KUALA LUMPUR (BLOOMBERG) - President Xi Jinping pledged that China wouldn't engage in decoupling, in an address to Asia-Pacific leaders just days after the region inaugurated the world's largest free-trade agreement.
"We will not reverse course or run against the historical trend by 'decoupling' or forming a small circle to keep others out," Mr Xi said.
Mr Xi spoke by video Thursday morning (Nov 19) as part of Asia-Pacific Economic Cooperation (Apec) summit hosted by Malaysia, an annual gathering being held virtually this year due the pandemic.
Singaporean Prime Minister Lee Hsien Loong was slated to speak later Thursday, while his counterparts from Japan and New Zealand were expected to address the gathering on Friday.
Mr Xi's speech came as he - and the world - await clues on how US President-elect Joe Biden will approach Beijing. The White House declined to say whether President Donald Trump plans to address the summit.
Mr Trump left national security adviser Robert O'Brien to represent the US at a separate gathering of South-east Asian nations last week.
Mr Xi and Vice-President Mike Pence traded sharp barbs in back-to-back speeches at Apec meetings two years ago, a confrontation that prevented the forum from issuing a joint statement for the first time.
Asia-Pacific nations including China, Japan and South Korea signed the world's largest regional free-trade agreement over the weekend, encompassing almost a third of the world's economic output.
The Regional Comprehensive Economic Partnership (RCEP), almost a decade in the making, has raised questions over whether the US would move under Mr Biden to counter China's growing regional influence, especially as Mr Trump withdrew from the Trans-Pacific Partnership in 2017.

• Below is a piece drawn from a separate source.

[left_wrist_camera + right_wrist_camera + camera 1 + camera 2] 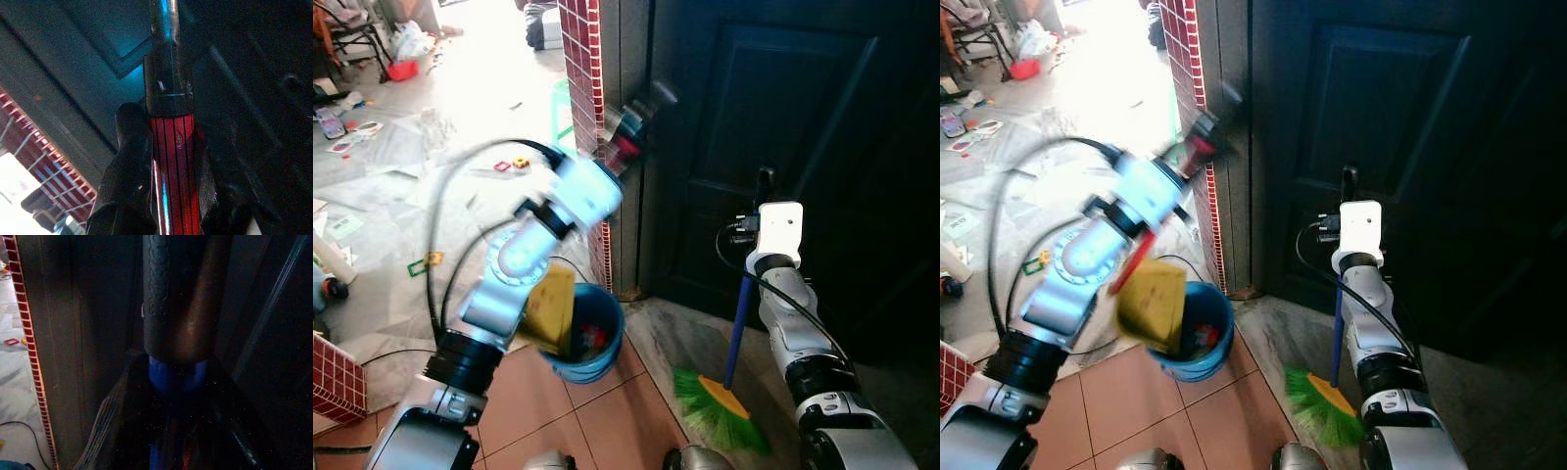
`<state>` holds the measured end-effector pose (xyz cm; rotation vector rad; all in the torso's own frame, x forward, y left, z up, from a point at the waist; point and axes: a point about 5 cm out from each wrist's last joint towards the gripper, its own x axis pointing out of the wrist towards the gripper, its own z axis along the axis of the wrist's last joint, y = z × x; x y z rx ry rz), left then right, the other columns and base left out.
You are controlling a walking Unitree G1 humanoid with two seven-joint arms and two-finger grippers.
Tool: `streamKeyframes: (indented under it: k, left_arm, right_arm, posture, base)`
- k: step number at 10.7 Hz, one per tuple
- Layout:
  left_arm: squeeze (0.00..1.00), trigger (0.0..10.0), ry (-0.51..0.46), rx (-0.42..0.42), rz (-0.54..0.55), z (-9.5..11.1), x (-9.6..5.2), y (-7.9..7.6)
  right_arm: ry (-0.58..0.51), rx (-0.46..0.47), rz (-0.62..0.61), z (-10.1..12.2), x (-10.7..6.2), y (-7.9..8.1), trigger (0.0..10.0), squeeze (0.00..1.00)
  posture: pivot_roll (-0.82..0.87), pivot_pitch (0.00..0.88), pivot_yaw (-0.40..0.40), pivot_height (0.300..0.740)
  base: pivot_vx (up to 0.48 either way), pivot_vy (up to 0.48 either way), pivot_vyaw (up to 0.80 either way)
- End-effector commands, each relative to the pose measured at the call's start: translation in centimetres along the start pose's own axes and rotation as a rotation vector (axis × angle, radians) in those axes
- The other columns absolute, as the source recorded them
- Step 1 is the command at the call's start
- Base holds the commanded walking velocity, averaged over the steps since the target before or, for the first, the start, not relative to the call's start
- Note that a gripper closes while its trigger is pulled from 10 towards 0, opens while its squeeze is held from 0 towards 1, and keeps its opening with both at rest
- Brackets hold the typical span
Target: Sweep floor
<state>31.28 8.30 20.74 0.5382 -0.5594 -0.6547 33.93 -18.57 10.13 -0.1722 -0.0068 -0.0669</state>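
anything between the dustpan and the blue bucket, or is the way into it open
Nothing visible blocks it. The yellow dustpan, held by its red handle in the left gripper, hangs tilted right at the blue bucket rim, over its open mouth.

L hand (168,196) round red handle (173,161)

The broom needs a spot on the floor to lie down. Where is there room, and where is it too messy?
There is bare room on the tan tiles between the blue bucket and the broom, and on the grey floor along the dark door. It is crowded in the sunlit room, where papers and small toys are scattered.
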Motion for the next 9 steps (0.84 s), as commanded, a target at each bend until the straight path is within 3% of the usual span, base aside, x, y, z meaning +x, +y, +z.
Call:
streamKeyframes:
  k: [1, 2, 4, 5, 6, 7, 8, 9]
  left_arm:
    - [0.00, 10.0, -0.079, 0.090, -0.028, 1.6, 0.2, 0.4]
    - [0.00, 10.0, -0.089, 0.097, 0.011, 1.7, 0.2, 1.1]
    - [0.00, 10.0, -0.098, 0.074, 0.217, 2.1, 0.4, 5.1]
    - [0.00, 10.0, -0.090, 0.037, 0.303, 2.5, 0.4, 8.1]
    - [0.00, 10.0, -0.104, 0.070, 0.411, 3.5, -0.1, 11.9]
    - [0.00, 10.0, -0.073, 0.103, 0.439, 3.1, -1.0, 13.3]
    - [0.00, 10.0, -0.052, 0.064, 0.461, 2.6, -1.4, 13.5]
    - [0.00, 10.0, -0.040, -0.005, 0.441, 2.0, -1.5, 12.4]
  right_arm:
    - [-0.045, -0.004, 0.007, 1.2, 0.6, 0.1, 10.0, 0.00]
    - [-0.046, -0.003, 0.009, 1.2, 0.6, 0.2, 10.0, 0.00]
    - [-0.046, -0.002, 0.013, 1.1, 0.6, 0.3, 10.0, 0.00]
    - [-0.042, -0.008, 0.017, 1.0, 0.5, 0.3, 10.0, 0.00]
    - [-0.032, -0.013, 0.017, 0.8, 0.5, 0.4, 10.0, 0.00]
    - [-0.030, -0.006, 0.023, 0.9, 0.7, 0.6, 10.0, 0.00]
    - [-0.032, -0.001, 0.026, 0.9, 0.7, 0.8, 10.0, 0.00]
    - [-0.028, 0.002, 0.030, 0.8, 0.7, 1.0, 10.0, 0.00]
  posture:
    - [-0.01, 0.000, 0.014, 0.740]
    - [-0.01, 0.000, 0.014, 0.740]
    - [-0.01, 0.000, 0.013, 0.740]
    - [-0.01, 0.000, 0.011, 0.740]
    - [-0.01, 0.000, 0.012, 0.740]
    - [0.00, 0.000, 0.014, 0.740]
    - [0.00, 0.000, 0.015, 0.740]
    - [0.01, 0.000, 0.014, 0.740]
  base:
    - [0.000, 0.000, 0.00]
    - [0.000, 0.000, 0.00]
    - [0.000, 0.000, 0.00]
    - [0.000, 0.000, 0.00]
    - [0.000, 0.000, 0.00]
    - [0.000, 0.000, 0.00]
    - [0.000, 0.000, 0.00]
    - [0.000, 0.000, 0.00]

"In today's world where economic globalisation has become an irreversible trend, no country can develop itself by keeping its doors closed," Mr Xi said Thursday.
Last year's Apec summit in Chile, where Mr Trump had expected to sign a preliminary trade accord with China, was cancelled as host city Santiago struggled with street protests.

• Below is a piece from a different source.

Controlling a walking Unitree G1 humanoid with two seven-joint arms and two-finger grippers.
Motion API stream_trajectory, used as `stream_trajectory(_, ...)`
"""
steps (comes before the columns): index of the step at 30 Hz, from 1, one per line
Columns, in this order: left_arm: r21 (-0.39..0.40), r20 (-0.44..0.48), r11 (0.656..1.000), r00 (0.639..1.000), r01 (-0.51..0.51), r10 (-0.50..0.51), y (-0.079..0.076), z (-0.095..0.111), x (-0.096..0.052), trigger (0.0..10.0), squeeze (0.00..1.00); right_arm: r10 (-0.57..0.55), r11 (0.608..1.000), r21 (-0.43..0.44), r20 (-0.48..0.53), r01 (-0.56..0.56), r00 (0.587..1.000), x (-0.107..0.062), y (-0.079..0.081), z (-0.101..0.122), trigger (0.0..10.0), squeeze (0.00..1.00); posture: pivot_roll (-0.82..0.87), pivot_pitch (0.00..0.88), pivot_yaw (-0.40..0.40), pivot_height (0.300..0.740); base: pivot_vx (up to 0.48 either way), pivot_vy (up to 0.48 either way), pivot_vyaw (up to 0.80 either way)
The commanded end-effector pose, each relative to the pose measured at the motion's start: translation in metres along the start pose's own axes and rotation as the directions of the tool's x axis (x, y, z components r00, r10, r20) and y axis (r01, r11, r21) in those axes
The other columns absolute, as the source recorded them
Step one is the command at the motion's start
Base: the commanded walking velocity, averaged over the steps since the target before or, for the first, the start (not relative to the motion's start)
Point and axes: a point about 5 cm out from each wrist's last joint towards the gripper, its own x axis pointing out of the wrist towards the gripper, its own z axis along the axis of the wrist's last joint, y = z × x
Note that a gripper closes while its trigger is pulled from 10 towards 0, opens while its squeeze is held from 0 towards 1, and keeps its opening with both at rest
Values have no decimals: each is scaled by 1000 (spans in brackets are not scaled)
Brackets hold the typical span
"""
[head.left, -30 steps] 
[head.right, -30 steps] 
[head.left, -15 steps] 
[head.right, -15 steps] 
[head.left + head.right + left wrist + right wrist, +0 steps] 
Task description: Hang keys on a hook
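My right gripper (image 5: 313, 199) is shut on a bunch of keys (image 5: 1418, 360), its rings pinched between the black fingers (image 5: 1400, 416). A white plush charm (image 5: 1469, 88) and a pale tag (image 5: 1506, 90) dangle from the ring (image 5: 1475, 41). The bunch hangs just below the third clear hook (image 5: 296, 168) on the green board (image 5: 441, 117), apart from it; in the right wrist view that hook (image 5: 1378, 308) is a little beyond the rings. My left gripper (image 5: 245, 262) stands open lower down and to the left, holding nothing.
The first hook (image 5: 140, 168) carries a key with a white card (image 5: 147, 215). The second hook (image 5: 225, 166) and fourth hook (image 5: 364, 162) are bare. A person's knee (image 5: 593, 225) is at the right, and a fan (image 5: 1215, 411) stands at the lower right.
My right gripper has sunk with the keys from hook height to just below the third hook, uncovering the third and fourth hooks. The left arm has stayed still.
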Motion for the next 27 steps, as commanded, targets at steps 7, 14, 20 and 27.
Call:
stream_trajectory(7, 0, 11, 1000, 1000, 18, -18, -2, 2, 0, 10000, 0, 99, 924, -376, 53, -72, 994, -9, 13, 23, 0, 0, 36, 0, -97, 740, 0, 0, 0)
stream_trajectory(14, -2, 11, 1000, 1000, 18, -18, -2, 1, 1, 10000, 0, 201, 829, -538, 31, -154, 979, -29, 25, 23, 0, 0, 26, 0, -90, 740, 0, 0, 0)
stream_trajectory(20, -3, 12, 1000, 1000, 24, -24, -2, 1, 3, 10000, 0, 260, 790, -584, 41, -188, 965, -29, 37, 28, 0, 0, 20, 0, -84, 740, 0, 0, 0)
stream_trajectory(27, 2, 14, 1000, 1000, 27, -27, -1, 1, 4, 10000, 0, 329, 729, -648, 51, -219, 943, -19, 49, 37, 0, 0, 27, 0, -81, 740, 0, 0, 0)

That puts greater onus on reaching a Leaders' Declaration this year - a non-binding statement covering topics such as urbanisation, sustainable tourism and natural disasters.
Malaysian Prime Minister Muhyiddin Yassin, the event's host leader, told Apec gatherings Thursday that the "most important priority" was to "reaffirm our support and commitment for the rules-based multilateral trading system."
"This is essential for our businesses," Tan Sri Muhyiddin said in a speech, "as market stability and productivity are the central pillars which ensure that trade investment continue to flow even during times of crisis."